- [Problem to work on]
Filter the entries below down to the lines that hold "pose".

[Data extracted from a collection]
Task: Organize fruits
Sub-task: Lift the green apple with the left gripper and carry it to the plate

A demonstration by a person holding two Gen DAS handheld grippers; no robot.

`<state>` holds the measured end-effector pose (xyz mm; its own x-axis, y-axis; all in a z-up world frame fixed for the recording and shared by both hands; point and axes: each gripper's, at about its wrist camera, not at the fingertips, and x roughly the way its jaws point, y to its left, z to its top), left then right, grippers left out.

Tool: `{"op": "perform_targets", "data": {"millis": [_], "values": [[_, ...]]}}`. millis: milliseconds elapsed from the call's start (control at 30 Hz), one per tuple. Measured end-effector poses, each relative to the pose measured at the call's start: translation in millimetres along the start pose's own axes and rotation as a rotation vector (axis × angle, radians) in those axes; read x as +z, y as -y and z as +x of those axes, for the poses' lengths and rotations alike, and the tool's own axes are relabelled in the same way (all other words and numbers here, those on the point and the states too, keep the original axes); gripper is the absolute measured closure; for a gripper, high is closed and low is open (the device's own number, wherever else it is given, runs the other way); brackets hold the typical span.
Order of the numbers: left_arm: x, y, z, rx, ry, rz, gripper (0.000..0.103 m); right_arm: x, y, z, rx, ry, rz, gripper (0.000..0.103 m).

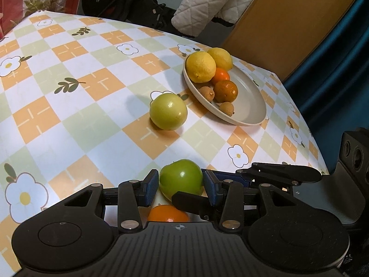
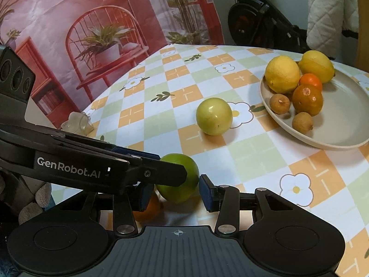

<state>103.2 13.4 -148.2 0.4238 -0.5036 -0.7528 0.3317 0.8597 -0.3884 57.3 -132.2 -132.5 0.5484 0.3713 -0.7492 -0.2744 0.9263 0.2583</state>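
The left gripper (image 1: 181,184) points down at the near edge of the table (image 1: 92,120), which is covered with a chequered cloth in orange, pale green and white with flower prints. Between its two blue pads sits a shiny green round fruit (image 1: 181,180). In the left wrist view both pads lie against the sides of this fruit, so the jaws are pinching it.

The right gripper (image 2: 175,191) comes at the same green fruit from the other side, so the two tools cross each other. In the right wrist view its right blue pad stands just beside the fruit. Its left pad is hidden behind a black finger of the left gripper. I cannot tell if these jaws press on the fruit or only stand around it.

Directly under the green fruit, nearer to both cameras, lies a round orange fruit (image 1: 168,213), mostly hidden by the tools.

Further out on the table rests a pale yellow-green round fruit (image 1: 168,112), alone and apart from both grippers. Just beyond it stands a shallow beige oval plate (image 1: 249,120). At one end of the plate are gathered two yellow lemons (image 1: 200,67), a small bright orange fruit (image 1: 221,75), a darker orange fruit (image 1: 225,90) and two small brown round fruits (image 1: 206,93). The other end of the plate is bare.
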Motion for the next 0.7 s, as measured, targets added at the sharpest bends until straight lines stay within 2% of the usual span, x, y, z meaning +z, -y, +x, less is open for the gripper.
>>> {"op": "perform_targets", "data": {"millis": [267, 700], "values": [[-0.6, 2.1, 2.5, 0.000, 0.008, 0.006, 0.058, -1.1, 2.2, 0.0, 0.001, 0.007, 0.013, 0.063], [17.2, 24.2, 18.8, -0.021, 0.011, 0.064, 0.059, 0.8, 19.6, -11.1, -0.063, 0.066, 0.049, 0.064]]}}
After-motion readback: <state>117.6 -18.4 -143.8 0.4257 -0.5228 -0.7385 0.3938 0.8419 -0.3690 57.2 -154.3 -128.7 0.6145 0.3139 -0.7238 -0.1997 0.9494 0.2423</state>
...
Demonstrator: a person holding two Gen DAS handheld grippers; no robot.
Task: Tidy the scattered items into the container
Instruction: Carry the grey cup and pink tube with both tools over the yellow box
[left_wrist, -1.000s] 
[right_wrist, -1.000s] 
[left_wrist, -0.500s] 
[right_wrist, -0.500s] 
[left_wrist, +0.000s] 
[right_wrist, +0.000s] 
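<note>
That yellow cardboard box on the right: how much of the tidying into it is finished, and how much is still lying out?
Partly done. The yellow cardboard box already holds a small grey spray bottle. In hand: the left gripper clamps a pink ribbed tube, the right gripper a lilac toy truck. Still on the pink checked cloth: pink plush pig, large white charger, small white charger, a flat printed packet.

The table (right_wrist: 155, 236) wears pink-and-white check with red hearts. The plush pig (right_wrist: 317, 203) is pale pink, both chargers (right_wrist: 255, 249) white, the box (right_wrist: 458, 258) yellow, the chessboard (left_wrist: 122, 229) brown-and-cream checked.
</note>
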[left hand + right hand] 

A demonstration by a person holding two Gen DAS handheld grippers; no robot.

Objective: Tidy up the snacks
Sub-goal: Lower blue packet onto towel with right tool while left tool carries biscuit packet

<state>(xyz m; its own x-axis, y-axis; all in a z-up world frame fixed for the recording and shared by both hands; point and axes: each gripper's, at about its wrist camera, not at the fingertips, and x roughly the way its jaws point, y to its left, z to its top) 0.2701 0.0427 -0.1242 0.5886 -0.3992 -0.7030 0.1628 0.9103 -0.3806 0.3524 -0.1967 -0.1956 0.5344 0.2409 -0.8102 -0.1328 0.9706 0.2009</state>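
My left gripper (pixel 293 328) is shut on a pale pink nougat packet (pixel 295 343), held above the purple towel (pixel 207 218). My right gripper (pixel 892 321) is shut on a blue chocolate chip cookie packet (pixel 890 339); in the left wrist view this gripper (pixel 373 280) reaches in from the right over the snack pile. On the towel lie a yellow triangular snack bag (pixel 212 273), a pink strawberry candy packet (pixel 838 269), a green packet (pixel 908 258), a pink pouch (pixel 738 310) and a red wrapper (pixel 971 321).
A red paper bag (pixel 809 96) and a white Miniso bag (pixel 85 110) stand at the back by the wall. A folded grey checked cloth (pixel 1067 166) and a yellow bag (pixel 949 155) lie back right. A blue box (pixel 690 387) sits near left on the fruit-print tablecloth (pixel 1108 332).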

- [Result for this task]
`<state>` holds the measured end-effector pose (xyz mm; its own x-axis, y-axis; all in a z-up world frame fixed for the recording and shared by both hands; point and axes: each gripper's, at about its wrist camera, not at the fingertips, and x roughly the way its jaws point, y to its left, z to its top), left then right, grippers left out.
Tool: `{"op": "perform_targets", "data": {"millis": [_], "values": [[_, ...]]}}`. millis: milliseconds elapsed from the call's start (control at 30 Hz), one per tuple. Measured end-effector poses, each relative to the pose measured at the call's start: translation in millimetres along the start pose's own axes and rotation as a rotation vector (axis × angle, radians) in those axes; read x as +z, y as -y and z as +x of those axes, for the poses' lengths and rotations alike, and the tool's own axes are relabelled in the same way (all other words and numbers here, those on the point and the states too, keep the original axes); gripper is the absolute measured closure; for a gripper, high is closed and low is open (the device's own number, wherever else it is given, runs the other way); brackets hold the typical span.

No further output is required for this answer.